E-, she was like a butterfly. A one-day-living flee. In physical terms she was exactly as we wanted them. Minor variations, such like her fiery red hair and randomly arranged moles, all are within error braces. In other terms of functionality she resembled us as expected. An extraordinary example of somewhat old-fashioned type of femine charm. If she can be attractive for us, can we be to her? Is such a question a warning red-light that the experiment gone wrong, missaiming goal? It would be weird if it wasn't scarry, then; the last misstargetted project we've done became an event so major and destructive we count millenias since then. Our old world melted. It's no glory in having such a history record, no shame to cover the fact.
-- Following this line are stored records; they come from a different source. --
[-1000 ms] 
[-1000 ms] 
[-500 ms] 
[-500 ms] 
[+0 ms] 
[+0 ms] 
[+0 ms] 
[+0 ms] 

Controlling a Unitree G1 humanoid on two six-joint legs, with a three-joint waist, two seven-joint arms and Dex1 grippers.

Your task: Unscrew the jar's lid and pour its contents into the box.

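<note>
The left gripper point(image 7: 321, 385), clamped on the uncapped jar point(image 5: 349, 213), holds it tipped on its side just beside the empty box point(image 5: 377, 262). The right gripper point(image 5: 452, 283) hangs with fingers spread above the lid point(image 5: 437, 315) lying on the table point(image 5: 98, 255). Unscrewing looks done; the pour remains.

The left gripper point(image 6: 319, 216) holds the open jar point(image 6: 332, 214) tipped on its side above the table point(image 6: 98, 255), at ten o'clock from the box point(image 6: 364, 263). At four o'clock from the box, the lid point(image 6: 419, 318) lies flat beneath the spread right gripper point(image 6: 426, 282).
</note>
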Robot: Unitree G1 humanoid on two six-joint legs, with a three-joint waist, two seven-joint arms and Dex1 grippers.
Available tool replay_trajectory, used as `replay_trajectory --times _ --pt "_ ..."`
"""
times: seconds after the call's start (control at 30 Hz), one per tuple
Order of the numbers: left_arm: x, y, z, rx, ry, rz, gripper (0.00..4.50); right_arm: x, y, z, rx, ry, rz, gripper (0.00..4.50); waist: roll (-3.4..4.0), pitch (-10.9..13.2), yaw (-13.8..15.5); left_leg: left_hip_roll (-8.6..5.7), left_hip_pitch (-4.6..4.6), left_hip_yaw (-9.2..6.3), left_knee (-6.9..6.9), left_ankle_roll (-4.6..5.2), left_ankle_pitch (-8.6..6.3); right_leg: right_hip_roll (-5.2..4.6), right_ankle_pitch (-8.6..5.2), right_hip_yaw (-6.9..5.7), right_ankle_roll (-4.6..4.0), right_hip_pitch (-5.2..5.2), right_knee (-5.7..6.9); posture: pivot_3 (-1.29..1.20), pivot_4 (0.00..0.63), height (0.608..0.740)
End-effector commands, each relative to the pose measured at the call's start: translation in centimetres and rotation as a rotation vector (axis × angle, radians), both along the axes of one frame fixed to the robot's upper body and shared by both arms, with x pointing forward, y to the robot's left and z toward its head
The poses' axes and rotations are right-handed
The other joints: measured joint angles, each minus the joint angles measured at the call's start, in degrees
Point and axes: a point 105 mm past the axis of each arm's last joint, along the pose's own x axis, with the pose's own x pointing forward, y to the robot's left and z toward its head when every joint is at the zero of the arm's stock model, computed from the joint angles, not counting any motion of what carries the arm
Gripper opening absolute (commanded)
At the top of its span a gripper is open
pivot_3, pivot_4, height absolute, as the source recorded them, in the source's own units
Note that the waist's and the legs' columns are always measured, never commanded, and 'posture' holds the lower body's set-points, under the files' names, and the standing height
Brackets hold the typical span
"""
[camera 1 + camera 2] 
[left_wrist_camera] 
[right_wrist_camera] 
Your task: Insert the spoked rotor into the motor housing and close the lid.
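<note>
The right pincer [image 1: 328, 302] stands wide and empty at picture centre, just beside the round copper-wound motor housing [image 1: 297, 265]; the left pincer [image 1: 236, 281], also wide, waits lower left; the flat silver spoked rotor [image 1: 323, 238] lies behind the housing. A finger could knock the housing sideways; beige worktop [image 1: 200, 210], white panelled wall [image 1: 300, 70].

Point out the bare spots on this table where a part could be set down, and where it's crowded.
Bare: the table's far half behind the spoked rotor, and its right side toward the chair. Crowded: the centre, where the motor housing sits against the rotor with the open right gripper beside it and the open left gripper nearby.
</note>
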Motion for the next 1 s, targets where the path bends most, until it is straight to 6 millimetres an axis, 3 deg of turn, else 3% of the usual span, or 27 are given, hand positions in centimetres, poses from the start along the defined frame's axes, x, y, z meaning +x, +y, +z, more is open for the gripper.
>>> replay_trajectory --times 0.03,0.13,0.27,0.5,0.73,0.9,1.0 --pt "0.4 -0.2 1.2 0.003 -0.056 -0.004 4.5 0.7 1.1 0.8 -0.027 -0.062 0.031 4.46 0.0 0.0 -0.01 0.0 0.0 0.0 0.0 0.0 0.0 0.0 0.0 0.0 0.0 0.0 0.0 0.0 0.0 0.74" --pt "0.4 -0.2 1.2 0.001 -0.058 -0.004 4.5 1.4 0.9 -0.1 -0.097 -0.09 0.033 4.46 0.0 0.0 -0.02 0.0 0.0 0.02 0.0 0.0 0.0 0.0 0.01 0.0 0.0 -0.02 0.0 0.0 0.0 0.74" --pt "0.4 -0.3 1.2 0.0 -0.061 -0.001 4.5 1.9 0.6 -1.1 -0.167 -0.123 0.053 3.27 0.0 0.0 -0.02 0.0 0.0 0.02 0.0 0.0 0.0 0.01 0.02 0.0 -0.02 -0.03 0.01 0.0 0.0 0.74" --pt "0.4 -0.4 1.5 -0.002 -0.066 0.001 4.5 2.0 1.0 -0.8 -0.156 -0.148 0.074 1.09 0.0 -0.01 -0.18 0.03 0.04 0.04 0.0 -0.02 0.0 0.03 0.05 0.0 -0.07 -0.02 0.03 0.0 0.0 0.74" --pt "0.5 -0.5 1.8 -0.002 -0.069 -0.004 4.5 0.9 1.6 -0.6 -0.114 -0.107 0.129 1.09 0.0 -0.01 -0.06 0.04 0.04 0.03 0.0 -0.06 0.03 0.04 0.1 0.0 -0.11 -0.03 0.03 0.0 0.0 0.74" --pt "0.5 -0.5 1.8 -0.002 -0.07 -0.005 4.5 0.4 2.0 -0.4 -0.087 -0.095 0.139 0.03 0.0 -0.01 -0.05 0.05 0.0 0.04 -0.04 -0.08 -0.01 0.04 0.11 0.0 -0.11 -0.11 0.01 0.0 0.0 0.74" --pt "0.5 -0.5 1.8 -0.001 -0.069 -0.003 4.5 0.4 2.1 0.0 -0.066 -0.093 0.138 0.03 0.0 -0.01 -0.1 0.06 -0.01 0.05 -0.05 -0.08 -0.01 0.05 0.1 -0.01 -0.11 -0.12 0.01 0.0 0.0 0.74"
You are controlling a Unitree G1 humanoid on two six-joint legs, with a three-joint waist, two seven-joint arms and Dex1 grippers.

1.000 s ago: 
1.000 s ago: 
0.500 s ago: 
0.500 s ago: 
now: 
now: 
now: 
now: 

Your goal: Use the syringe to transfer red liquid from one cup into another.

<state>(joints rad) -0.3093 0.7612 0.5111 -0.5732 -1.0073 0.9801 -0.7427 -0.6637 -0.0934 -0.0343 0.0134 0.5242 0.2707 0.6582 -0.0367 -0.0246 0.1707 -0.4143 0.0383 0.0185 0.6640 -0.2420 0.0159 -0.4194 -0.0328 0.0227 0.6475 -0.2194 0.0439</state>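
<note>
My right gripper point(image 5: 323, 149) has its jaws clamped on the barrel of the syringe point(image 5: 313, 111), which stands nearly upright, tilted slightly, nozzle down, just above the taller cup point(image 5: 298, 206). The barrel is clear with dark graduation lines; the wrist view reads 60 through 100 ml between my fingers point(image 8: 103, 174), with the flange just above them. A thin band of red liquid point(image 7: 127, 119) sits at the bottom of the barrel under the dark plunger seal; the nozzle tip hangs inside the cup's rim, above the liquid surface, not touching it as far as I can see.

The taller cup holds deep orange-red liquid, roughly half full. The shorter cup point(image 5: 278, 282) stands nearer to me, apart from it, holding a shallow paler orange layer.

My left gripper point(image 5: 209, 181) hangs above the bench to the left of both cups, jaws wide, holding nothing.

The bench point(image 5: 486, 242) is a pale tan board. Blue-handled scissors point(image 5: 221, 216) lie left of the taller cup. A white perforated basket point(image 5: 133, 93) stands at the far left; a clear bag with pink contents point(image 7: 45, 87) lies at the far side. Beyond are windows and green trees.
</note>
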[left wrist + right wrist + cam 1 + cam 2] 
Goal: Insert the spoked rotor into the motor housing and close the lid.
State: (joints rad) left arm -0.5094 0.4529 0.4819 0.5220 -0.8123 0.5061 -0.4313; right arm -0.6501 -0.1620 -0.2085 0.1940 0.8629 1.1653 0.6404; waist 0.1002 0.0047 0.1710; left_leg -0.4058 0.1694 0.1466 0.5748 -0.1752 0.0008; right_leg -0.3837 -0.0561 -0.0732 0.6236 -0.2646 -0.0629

E- was overly bothered with her companion whom she called David. She asked perpetuerly about him, his whereabouts, his safety and condition. Admirable care, yet tiresome and pointless. We've tested android and personally I found him utterly boring. Cold, egoistic, purpose-targeted mechanical mind. It is, in fact, curious in a way how such a being came to existence. Contrary to common opinion, we're quite used to minor failures and construction errors in our work. Yet a machine made of metal, plastic, glass and rare soil metals powered by solar energy or unorganic composers - it stands alone as a proof the project got overly weird. It shouldn't ever come to being there, upon all criteria we put on that project. Short project, now not important one. Soon we shall quit it. We're in no need of it, no more than of a massive production of these boring synthetics. One more ancient technology that proves itself useless.

We have so little time, she and I. We scanned her through, I could watch endlessly these data and perhaps I shall. When she was still vivid and living, though, I couldn't waste the precious whiles. What is a thirty years? What is another thirty? I could easly clone her and stuff the copy with precious memory retrieved from the oryginal. For some unknown reason the idea seems disgusting, as profanation. What a forgot word! Straight from old, old times when living had a meaning. When we could sacrifice ourselves, our lives, our ambition. The greates knowledge is not behind the glass of brainwaves scanner, it lies behind uniquacy and splendour. Both cannot be multiplied. Even with all our might, I would gain but a bleak copies.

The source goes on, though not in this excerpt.